Look for the line containing "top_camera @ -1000" and the line containing "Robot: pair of" in the entries below. Copy those two and all lines between them exactly, leaving out pictures.

-- Input data follows --

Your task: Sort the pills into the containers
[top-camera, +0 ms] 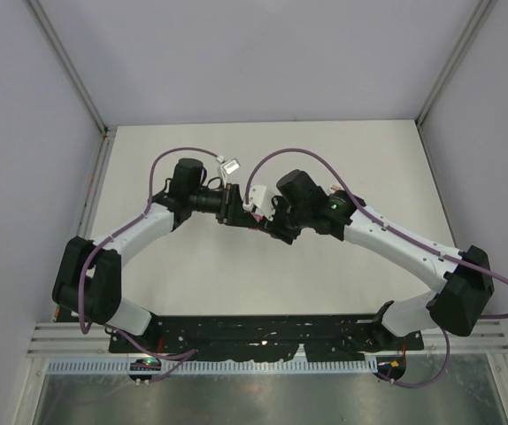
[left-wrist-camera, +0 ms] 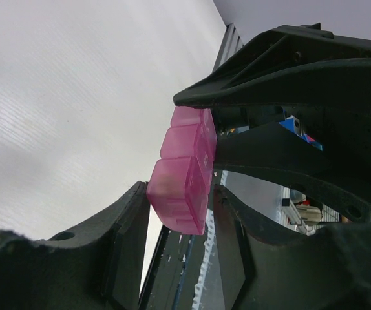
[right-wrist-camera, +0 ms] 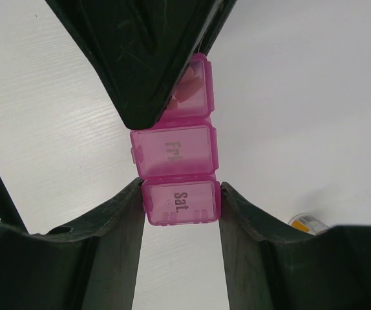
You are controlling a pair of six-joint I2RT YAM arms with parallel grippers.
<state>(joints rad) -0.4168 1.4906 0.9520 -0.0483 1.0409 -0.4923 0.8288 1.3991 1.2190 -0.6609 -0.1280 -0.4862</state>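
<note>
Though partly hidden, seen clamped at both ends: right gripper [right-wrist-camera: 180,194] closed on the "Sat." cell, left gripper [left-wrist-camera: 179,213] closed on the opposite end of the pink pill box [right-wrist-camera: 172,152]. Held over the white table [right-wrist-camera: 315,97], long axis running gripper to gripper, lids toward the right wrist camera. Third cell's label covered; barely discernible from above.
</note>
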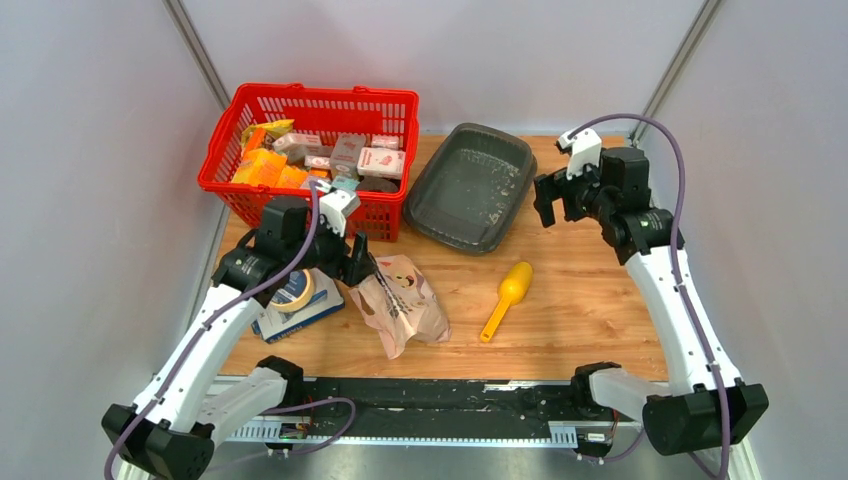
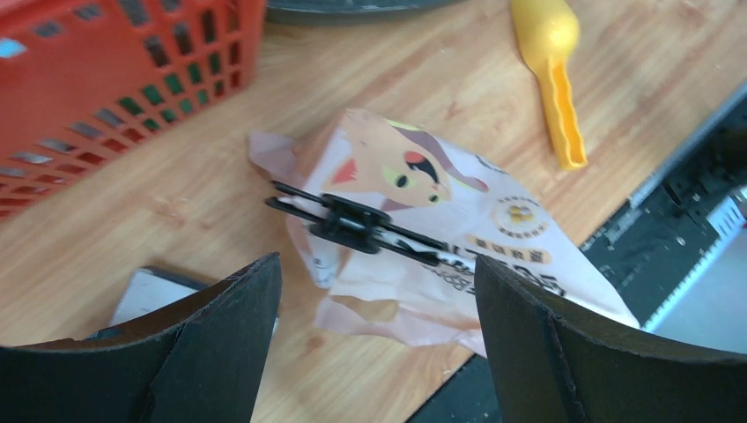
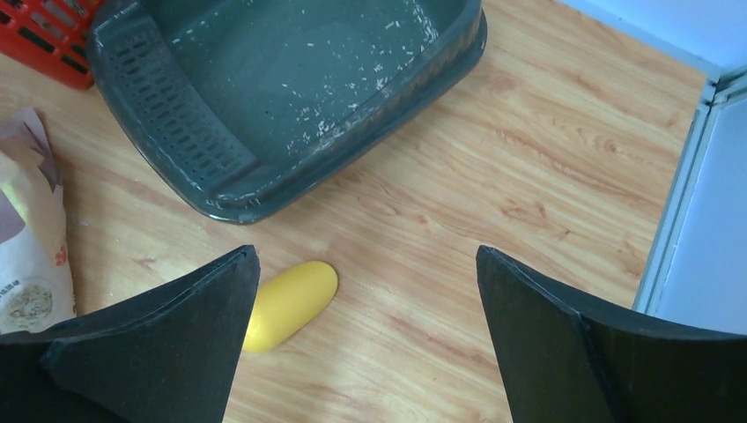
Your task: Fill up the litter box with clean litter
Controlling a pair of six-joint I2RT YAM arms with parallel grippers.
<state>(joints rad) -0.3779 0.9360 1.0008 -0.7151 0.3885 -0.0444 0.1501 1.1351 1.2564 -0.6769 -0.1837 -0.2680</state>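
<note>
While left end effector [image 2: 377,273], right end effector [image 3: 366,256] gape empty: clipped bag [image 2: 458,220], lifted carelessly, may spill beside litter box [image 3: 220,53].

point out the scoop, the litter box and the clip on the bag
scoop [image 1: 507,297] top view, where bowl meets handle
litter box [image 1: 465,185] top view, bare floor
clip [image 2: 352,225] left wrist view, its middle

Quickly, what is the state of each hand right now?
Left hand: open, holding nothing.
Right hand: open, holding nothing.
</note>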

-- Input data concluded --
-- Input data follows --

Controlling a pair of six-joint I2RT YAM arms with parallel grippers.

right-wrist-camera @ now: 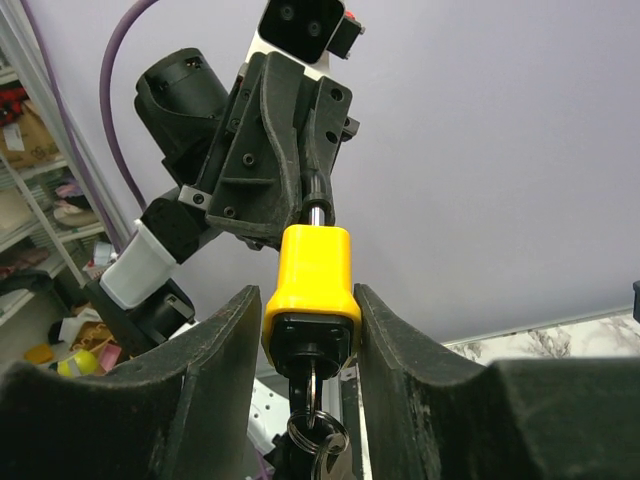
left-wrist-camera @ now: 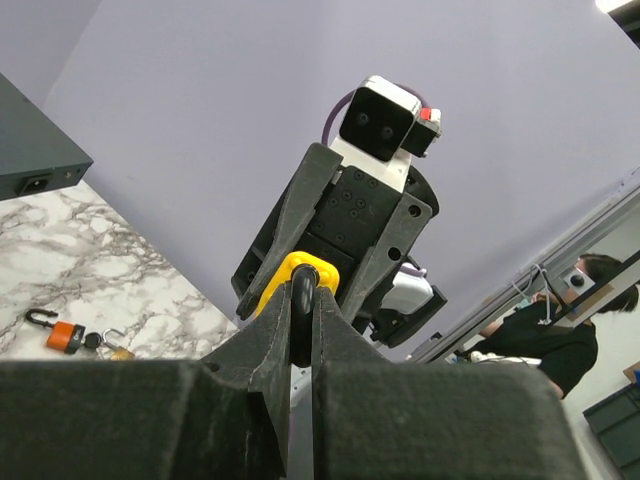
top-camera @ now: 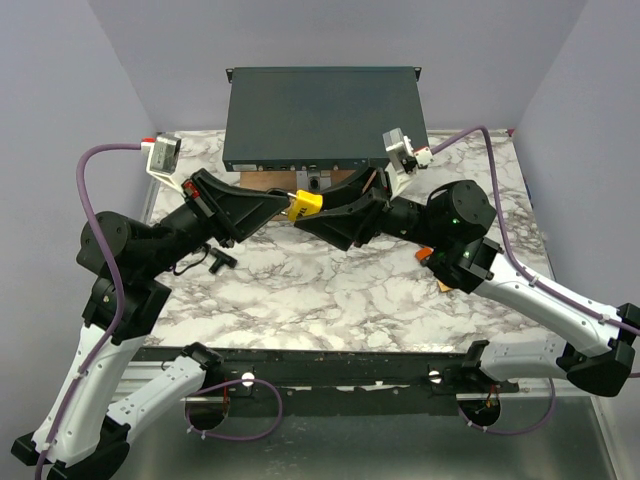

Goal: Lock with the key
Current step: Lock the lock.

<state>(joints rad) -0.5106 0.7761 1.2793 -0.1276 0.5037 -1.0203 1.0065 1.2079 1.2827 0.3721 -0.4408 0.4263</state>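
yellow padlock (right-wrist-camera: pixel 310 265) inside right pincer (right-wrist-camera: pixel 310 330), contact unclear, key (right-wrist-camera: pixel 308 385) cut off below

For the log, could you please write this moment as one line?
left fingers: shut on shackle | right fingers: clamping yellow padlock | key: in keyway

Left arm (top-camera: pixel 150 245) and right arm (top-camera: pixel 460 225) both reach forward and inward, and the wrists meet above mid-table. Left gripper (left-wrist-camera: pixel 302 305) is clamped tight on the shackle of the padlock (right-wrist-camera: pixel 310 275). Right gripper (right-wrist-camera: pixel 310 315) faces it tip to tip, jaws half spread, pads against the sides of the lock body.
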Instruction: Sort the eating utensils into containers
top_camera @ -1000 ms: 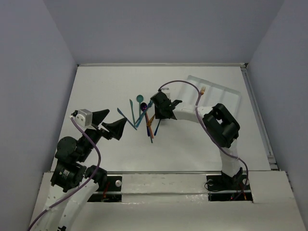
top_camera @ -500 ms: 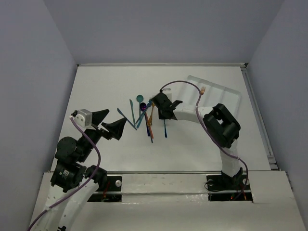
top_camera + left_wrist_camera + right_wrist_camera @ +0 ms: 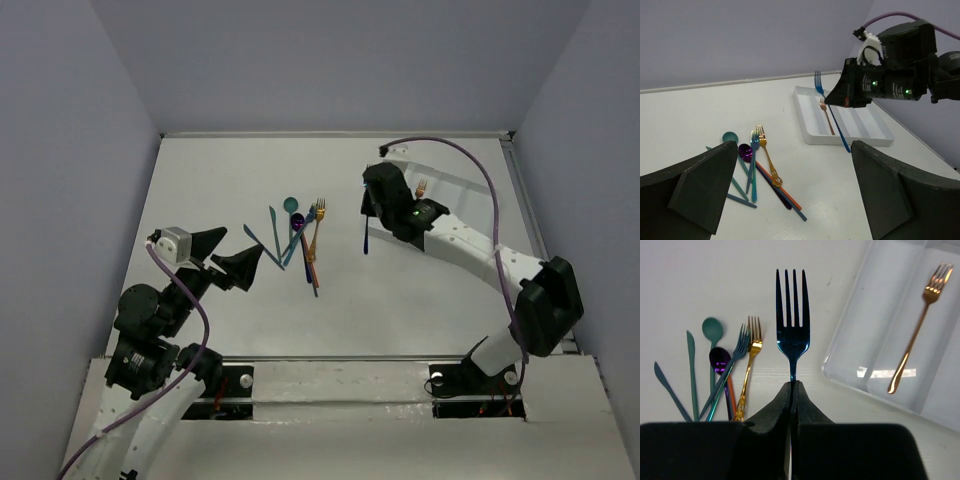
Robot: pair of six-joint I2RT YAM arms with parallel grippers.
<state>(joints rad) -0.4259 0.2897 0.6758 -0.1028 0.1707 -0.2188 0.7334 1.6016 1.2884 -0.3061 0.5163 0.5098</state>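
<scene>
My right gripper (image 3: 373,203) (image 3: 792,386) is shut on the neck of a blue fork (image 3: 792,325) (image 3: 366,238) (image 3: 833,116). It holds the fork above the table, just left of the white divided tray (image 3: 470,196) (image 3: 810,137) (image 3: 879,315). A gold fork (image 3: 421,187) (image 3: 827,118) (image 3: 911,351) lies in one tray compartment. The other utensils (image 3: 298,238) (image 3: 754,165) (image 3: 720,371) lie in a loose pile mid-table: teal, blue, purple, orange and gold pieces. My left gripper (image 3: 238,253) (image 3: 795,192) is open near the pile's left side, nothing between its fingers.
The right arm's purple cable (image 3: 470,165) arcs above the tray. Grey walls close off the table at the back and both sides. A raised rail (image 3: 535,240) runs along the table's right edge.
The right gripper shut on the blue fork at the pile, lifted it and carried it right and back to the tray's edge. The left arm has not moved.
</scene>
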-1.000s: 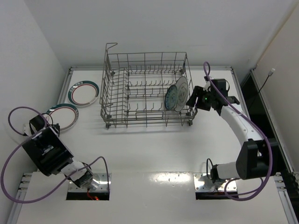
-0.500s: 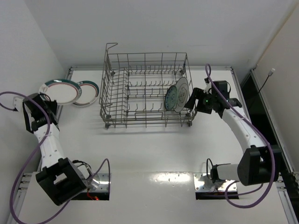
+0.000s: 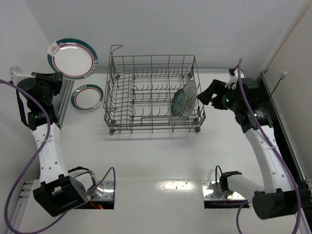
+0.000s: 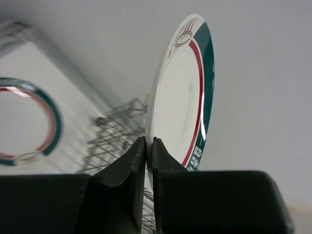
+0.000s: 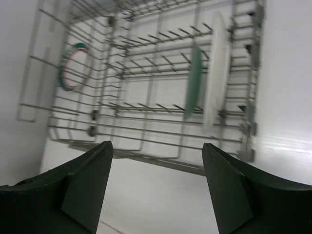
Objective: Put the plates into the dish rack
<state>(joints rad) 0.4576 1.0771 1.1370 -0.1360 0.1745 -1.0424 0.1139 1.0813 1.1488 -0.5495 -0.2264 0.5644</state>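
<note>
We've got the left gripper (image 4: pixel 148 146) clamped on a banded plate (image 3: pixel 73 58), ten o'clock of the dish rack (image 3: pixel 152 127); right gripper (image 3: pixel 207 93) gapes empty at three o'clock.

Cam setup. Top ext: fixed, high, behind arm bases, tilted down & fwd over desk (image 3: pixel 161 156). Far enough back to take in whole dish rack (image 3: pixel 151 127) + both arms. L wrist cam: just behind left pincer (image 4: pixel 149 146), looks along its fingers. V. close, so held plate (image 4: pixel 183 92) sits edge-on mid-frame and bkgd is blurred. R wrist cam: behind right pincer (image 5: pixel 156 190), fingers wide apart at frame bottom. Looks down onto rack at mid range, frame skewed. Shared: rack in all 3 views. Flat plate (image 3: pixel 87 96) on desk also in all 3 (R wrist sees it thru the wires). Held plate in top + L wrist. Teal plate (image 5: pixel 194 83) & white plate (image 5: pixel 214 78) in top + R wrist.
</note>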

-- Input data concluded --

▶ Output:
top_camera @ -1000 ms: 
top_camera @ -500 ms: 
top_camera + left_wrist_camera + right_wrist_camera @ +0 ms: 
Robot: pair of six-joint I2RT YAM arms with parallel grippers.

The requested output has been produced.